**Assignment**
Every line of the records below that has the word "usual" should be copied.

**Extracted data**
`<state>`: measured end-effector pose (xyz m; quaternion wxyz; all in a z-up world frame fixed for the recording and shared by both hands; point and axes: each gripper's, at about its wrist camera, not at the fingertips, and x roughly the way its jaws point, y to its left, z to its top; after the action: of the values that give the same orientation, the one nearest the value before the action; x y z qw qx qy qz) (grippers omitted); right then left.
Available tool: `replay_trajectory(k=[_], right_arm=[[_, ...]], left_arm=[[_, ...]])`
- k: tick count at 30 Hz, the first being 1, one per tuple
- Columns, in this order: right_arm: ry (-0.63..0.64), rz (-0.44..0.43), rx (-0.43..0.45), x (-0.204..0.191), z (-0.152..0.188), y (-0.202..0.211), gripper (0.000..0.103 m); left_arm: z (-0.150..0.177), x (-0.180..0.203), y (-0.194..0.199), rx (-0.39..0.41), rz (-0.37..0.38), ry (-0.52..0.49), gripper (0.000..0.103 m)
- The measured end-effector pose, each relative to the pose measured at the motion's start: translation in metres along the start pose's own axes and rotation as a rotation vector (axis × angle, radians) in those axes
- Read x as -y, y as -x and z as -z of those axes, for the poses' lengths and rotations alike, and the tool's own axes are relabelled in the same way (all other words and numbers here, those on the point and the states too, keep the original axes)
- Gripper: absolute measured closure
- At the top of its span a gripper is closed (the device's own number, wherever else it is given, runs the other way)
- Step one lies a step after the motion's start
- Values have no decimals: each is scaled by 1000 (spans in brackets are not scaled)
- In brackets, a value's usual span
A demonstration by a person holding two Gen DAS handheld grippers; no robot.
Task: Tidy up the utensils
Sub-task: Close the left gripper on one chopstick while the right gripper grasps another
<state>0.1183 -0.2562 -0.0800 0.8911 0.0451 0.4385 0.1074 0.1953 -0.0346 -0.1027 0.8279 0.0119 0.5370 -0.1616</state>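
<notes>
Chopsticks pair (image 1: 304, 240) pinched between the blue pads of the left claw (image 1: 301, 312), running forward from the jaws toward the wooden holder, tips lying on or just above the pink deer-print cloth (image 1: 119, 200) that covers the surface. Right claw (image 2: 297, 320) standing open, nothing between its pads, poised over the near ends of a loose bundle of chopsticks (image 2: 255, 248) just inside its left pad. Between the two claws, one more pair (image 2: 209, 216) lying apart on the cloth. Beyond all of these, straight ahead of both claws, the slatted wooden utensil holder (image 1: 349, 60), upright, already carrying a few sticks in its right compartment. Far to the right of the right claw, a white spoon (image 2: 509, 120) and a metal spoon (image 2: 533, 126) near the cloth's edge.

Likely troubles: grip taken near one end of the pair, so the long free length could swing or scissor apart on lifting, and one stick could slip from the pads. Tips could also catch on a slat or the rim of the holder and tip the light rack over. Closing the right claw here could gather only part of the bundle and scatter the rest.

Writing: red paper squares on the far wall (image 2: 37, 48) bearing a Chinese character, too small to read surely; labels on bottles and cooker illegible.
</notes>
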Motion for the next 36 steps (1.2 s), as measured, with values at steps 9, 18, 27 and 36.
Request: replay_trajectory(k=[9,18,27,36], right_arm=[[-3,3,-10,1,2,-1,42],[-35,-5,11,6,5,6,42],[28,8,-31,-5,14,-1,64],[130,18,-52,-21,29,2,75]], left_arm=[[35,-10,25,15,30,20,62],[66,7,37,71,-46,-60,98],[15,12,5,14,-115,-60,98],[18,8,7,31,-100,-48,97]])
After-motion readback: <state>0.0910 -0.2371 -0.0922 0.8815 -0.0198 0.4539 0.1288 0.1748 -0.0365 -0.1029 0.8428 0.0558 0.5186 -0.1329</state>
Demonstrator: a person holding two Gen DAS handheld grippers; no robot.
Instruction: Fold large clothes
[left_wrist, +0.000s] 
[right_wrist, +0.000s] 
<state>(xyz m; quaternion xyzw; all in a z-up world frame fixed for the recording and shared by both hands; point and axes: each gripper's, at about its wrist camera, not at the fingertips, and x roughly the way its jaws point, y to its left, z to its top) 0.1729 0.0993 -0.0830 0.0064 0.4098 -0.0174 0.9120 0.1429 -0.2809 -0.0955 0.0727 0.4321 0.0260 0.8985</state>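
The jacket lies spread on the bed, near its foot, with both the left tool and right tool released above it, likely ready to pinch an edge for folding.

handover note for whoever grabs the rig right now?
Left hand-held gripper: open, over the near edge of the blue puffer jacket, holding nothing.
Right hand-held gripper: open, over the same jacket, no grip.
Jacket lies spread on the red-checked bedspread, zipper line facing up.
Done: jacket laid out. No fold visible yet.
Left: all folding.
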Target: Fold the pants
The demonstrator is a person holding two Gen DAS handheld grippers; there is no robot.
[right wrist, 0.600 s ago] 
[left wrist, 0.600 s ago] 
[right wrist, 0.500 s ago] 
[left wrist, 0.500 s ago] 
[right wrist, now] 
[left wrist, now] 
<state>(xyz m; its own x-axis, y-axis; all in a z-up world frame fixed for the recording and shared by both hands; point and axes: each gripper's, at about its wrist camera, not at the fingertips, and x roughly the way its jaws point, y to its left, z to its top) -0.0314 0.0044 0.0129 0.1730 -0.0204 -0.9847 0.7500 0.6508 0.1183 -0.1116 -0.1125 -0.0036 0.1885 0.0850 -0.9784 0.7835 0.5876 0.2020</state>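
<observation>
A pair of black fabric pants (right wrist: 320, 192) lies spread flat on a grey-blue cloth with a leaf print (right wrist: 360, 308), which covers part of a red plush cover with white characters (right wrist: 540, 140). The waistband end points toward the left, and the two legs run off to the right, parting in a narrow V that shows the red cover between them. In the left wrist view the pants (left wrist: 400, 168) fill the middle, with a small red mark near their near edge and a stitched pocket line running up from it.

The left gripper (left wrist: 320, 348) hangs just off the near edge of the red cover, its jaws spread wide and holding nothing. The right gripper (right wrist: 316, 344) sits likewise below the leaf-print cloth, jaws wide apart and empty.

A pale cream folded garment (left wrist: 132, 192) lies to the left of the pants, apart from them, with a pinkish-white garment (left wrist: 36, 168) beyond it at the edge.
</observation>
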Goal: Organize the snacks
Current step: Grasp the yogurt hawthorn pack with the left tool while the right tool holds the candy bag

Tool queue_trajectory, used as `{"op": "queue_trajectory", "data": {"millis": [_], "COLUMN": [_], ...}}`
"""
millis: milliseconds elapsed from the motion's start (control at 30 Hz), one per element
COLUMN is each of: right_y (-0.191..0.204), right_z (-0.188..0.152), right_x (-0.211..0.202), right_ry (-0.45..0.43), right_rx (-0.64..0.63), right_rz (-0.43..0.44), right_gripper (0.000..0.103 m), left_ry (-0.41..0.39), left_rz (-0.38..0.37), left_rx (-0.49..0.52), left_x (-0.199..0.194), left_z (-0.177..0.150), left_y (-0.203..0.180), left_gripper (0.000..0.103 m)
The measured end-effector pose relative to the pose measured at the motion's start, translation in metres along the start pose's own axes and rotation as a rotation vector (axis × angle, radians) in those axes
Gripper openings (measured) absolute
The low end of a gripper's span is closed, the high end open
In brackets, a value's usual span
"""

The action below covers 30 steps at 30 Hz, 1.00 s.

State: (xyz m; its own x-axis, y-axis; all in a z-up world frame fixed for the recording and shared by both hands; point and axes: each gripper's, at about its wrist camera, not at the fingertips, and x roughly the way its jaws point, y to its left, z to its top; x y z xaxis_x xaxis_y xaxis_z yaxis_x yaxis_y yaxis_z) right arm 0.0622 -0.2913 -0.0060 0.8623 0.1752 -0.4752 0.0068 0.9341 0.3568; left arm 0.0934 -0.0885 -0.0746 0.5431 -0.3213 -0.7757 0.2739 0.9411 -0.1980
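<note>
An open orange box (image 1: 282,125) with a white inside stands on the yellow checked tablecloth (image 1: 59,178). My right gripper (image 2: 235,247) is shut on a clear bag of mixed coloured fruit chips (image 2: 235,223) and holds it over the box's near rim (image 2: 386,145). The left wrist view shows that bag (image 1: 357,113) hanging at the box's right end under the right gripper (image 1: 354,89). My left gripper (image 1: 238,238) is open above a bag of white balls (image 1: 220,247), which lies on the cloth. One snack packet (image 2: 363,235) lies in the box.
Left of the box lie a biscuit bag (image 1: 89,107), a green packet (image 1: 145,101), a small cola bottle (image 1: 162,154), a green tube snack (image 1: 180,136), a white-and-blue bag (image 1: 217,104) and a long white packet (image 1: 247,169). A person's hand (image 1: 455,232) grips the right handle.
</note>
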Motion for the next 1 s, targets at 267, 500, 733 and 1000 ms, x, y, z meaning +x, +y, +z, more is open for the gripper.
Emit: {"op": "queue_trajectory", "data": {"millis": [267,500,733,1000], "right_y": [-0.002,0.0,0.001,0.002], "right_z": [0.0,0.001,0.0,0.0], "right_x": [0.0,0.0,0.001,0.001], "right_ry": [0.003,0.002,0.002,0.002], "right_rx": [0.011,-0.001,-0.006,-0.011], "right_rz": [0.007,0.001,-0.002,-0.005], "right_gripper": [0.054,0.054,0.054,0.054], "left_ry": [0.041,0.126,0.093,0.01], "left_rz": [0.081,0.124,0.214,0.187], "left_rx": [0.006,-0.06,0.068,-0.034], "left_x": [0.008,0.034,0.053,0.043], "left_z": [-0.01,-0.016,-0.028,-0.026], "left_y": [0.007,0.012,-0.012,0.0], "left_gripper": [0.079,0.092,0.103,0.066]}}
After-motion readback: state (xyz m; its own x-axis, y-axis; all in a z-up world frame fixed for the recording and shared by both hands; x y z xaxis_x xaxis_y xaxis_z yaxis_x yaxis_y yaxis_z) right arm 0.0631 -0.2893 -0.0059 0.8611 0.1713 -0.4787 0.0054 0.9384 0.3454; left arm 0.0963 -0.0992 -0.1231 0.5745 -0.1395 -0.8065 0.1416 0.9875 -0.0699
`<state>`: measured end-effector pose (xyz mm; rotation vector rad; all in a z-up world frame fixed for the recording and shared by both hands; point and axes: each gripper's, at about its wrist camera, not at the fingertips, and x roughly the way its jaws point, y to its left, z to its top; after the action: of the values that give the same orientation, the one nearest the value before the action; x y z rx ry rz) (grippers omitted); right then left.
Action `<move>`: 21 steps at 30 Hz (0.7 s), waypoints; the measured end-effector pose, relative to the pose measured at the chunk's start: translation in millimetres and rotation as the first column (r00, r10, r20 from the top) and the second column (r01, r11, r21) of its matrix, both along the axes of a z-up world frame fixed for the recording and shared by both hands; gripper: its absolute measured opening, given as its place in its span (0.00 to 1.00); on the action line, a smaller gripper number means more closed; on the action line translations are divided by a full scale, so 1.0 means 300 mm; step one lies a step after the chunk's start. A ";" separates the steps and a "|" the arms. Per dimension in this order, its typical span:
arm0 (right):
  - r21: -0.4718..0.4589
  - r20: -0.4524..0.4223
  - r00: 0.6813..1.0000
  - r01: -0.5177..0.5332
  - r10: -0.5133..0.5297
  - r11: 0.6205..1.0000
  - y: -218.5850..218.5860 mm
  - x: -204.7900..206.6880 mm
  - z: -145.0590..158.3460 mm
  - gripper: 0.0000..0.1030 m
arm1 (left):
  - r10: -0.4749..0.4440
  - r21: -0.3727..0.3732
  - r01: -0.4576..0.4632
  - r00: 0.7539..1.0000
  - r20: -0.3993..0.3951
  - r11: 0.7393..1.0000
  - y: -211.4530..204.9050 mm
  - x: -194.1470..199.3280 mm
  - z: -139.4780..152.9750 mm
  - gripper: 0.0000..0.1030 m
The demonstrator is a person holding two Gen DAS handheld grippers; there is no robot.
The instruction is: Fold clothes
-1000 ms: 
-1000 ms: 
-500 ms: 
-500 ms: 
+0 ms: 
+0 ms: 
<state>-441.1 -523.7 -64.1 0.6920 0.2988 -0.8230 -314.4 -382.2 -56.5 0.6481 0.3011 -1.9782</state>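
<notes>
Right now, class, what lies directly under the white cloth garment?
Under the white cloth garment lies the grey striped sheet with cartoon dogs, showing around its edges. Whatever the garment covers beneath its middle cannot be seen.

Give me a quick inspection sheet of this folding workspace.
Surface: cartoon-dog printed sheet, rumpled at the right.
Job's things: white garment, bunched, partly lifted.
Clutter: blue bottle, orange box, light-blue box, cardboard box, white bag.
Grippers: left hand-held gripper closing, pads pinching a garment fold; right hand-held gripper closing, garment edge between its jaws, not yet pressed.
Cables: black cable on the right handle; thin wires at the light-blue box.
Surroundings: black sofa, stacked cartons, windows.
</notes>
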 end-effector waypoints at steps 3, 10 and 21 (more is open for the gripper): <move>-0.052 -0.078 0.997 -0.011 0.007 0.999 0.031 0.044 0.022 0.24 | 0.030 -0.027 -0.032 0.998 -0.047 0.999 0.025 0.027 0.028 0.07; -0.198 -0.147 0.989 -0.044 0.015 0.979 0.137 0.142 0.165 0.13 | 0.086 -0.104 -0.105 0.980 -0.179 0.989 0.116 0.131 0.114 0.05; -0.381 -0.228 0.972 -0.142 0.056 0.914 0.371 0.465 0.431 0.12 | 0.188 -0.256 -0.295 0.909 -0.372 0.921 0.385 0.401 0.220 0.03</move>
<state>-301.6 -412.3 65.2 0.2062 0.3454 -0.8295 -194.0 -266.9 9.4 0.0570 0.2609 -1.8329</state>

**Answer space**
- In brackets, a value's usual span
In brackets, a value's usual span

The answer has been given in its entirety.